** PROVIDED RECORDS follows **

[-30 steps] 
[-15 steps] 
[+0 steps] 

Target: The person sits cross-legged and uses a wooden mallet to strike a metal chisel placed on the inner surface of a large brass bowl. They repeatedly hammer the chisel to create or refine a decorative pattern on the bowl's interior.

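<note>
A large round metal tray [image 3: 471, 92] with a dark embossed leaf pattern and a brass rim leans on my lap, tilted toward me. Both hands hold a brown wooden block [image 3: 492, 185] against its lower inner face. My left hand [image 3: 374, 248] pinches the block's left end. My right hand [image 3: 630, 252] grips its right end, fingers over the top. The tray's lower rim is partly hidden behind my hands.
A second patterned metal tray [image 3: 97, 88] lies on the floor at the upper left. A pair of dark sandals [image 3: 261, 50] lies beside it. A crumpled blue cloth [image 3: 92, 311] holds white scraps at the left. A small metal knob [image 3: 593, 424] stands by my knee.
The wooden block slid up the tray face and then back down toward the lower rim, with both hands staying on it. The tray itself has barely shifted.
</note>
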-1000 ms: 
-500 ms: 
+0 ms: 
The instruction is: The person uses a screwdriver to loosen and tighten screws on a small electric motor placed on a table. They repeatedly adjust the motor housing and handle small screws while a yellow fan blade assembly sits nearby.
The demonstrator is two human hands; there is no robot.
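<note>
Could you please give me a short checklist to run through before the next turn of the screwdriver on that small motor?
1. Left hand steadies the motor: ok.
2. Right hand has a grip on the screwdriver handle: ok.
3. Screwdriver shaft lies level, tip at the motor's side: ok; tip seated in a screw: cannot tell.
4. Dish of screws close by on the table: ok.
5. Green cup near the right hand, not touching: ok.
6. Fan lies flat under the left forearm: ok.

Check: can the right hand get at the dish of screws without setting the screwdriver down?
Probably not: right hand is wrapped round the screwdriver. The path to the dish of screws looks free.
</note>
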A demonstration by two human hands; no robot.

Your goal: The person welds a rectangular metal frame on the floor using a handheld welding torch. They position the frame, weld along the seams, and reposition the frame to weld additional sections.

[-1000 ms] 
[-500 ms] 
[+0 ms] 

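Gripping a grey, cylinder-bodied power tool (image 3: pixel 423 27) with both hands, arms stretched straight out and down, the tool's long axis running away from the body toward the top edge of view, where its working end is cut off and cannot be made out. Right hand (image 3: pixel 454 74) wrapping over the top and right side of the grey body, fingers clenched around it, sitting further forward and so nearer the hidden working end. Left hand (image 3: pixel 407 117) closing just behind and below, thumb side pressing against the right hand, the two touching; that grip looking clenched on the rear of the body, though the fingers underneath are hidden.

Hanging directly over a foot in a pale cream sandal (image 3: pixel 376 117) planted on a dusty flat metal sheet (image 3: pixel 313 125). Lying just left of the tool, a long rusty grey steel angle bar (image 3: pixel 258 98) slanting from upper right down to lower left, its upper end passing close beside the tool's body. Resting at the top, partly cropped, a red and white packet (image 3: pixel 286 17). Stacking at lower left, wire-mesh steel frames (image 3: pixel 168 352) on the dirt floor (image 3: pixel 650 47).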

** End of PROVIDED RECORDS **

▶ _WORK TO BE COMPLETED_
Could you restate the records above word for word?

▶ _TASK ANSWER_
[-30 steps] 
[-15 steps] 
[+0 steps] 

Target: The person sits cross-legged and uses a wooden mallet to strike a metal chisel placed on the inner surface of a large brass bowl. They repeatedly hammer the chisel to create or refine a decorative pattern on the bowl's interior.

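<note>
A large round metal tray [image 3: 471, 92] with a dark embossed leaf pattern and a brass rim leans on my lap, tilted toward me. Both hands hold a brown wooden block [image 3: 492, 185] against its lower inner face. My left hand [image 3: 374, 248] pinches the block's left end. My right hand [image 3: 630, 252] grips its right end, fingers over the top. The tray's lower rim is partly hidden behind my hands.
A second patterned metal tray [image 3: 97, 88] lies on the floor at the upper left. A pair of dark sandals [image 3: 261, 50] lies beside it. A crumpled blue cloth [image 3: 92, 311] holds white scraps at the left. A small metal knob [image 3: 593, 424] stands by my knee.
The wooden block slid up the tray face and then back down toward the lower rim, with both hands staying on it. The tray itself has barely shifted.
</note>
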-1000 ms: 
-500 ms: 
+0 ms: 
The instruction is: The person uses a screwdriver to loosen and tighten screws on a small electric motor placed on a table. They repeatedly adjust the motor housing and handle small screws while a yellow fan blade assembly sits nearby.
The demonstrator is two human hands; there is no robot.
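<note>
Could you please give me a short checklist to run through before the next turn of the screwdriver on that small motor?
1. Left hand steadies the motor: ok.
2. Right hand has a grip on the screwdriver handle: ok.
3. Screwdriver shaft lies level, tip at the motor's side: ok; tip seated in a screw: cannot tell.
4. Dish of screws close by on the table: ok.
5. Green cup near the right hand, not touching: ok.
6. Fan lies flat under the left forearm: ok.

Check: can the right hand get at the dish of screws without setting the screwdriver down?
Probably not: right hand is wrapped round the screwdriver. The path to the dish of screws looks free.
</note>
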A demonstration by two human hands; no robot.

Your goal: The person welds a rectangular metal frame on the floor using a handheld welding torch. They position the frame, weld along the seams, and reposition the frame to weld additional sections.

[-1000 ms] 
[-500 ms] 
[+0 ms] 

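Gripping a grey, cylinder-bodied power tool (image 3: pixel 423 27) with both hands, arms stretched straight out and down, the tool's long axis running away from the body toward the top edge of view, where its working end is cut off and cannot be made out. Right hand (image 3: pixel 454 74) wrapping over the top and right side of the grey body, fingers clenched around it, sitting further forward and so nearer the hidden working end. Left hand (image 3: pixel 407 117) closing just behind and below, thumb side pressing against the right hand, the two touching; that grip looking clenched on the rear of the body, though the fingers underneath are hidden.

Hanging directly over a foot in a pale cream sandal (image 3: pixel 376 117) planted on a dusty flat metal sheet (image 3: pixel 313 125). Lying just left of the tool, a long rusty grey steel angle bar (image 3: pixel 258 98) slanting from upper right down to lower left, its upper end passing close beside the tool's body. Resting at the top, partly cropped, a red and white packet (image 3: pixel 286 17). Stacking at lower left, wire-mesh steel frames (image 3: pixel 168 352) on the dirt floor (image 3: pixel 650 47).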

The output is now finished.